Cybersecurity is a journey, and it needs a map, that map is your cybersecurity strategy. We at Secure Sphere Consulting will help you build a strategy that makes business sense and results in effective and efficient protection against cyber threats.
Review the system and configuration against best practices. Firewalls are not static devices that can be installed and forgotten, they need to be ever-evolving. They need continuous updates and patches like any other device with an operating system. The configuration and rules of firewalls are also constantly changing to accommodate for moves, additions, changes, and deletions of a company’s security requirements. With every change comes the risk of misconfiguration, the build-up of legacy rules, and outdated policies which can all lead to your company’s first line security being weakened, and exposing you to cyber-attacks. A regular review of your firewall by experts is vital to ensuring that you are always properly protected.
Cyber Security Review
Review your security status and develop a roadmap. Cyber Security has become such an immense field covering a wide scope including Strategy, Administration, Compliance, Assurance, Technology Landscape, and much more. Knowing about all these areas is a challenge and knowing that you have it all covered is vitally important. A comprehensive review of your entire cybersecurity environment by a 3rd party with the expertise and experience needed to fully understand it all is the only way to be sure. Our experts will assess your current security status, determine your required status, and perform a gap analysis to be used to document a recommended roadmap for you to follow to achieve your security goals.
Evaluating the best fit for your needs. Our team of consultants, pre-sales, and principal engineers have extensive IT experience, especially in the field of Cyber Security. This depth within the Team is essential in evaluating and understanding our clients’ cybersecurity needs and matching the correct service or solution to meet those needs. Whether it’s in an advisory role, performing a Proof of Concept (POC) on a possible solution, or doing a full comparison of several options, we will give you peace of mind that the solution or service we recommend is the best option for you, the client.
Compliance, Standards & Best Practises
CIS, ISO27001, POPI, PCI-DSS
WHAT IS POPIA?
The Protection of Personal Information Act 4 of 2013 (POPIA) is South Africa’s data protection law.
POPIA aims to protect your constitutional right to privacy by ensuring that your personal information is processed in a manner that ensures its confidentiality and that your privacy is respected. Since its enactment in 2013, certain provisions of the Act relating to the establishment of the Information Regulator and regulations under POPIA have come into force. The full POPI Act will take effect once a date has been determined by the President. To achieve this, the Protection of Personal Information Act sets conditions for when it is lawful for someone to process someone else’s personal information.
How can we assist you?
Using a combination of our in-house skilled Technical Consulting team and our specialised compliance partner, Risk-X, we can help your company identify and assess IT security risks and develop a controlled environment which complies with South African legislation as well as with international standards.

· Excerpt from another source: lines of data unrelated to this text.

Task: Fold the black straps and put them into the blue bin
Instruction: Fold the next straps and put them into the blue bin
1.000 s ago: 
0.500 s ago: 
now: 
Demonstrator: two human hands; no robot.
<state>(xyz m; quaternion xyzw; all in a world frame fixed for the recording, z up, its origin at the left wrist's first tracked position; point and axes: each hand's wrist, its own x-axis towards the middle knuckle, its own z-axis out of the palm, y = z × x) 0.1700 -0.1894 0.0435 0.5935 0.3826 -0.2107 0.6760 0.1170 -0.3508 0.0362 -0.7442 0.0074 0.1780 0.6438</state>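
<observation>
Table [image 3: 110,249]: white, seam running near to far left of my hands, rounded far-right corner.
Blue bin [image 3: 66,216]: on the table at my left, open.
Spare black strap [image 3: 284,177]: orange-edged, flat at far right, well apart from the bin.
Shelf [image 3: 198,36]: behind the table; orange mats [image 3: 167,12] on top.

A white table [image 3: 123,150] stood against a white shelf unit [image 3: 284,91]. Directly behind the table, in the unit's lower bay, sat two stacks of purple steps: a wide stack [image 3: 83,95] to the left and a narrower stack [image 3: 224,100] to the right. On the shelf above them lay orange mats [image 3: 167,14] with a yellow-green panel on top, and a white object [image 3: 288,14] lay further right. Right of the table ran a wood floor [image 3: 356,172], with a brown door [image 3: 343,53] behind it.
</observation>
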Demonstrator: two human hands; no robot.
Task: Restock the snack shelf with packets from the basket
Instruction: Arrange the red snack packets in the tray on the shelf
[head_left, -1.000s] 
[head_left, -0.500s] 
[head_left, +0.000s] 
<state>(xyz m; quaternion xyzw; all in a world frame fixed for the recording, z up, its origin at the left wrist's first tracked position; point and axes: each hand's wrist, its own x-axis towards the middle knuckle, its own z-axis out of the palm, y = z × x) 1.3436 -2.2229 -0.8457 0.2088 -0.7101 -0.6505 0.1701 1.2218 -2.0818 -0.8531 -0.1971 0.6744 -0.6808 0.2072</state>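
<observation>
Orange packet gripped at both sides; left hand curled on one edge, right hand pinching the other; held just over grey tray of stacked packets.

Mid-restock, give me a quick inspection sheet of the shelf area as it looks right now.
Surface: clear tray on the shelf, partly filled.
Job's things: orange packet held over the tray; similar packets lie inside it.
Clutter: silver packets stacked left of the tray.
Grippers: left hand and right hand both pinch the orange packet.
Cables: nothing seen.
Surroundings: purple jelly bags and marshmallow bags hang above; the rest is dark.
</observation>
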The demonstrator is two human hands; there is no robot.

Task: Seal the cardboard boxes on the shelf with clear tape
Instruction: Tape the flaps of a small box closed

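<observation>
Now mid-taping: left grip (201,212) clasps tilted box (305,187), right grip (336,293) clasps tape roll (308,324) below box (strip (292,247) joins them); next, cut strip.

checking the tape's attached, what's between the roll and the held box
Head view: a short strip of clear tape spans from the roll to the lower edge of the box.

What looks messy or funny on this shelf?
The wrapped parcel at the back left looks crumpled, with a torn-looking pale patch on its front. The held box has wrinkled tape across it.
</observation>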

Penetration Testing, Vulnerability Assessment, Intrusion Testing. Cybersecurity solutions can be highly complicated, costly to implement, and challenging to maintain. It is important to know that the resources you’ve invested in cybersecurity are achieving the desired results which are minimizing the risk of a breach by having effective protection against cyber-attacks through proper use of People, Processes, and Technologies. Assurance testing is the most effective way for you to get this peace of mind, knowing that your environment is safe.
Cyber Threat Susceptibility Assessment (CTSA)
The Cyber Threat Susceptibility Assessment (CTSA) is a methodology for evaluating the susceptibility of a system to cyberattacks developed by MITRE. CTSA quantitatively assesses a system's inability to resist cyberattack over a range of cataloged attack Tactics, Techniques, and Procedures (TTP).
NormShield needs only the company domain to perform a non-intrusive passive assessment. The engine collects information from VirusTotal, Passive DNS servers, web search engines, and other Internet-wide scanners, as well as NormShield's proprietary databases, which hold more than 10 billion historic items. The engine searches the databases to find all IP address ranges and domain names that belong to the company.
NormShield uses what is called Open Source Intelligence (OSINT) to gather information. The following map shows how hackers can leverage their attack vectors by using OSINT resources like hacker forums, social networks, Google, leaked database dumps, paste sites, or even legitimate security services like VirusTotal, Censys, Cymon, Shodan, or Google Safe Browsing.
NormShield compiles this data into a simple, readable report with letter-grade scores to help identify and mitigate potential security risks.
It identifies the risks (CVE/CWE), the risk score of the corresponding vulnerabilities/weaknesses (CVSS/CWSS), and attack patterns (CAPEC/FIPS-199 impact level). NormShield also classifies the findings into FISMA Cyber Security Framework Area and Maturity Level, NIST 800-53 Control Family, FIPS-200 Area, and NIST 800-37 Process Step. NormShield does all of this without scanning or modifying any of the organization’s business assets. The NormShield Comprehensive Cyber Risk Scorecard is nonintrusive. NormShield won’t use any intrusive vulnerability scanners like Nessus, Netsparker, Acunetix, Nexpose, Nmap, openvas, and others.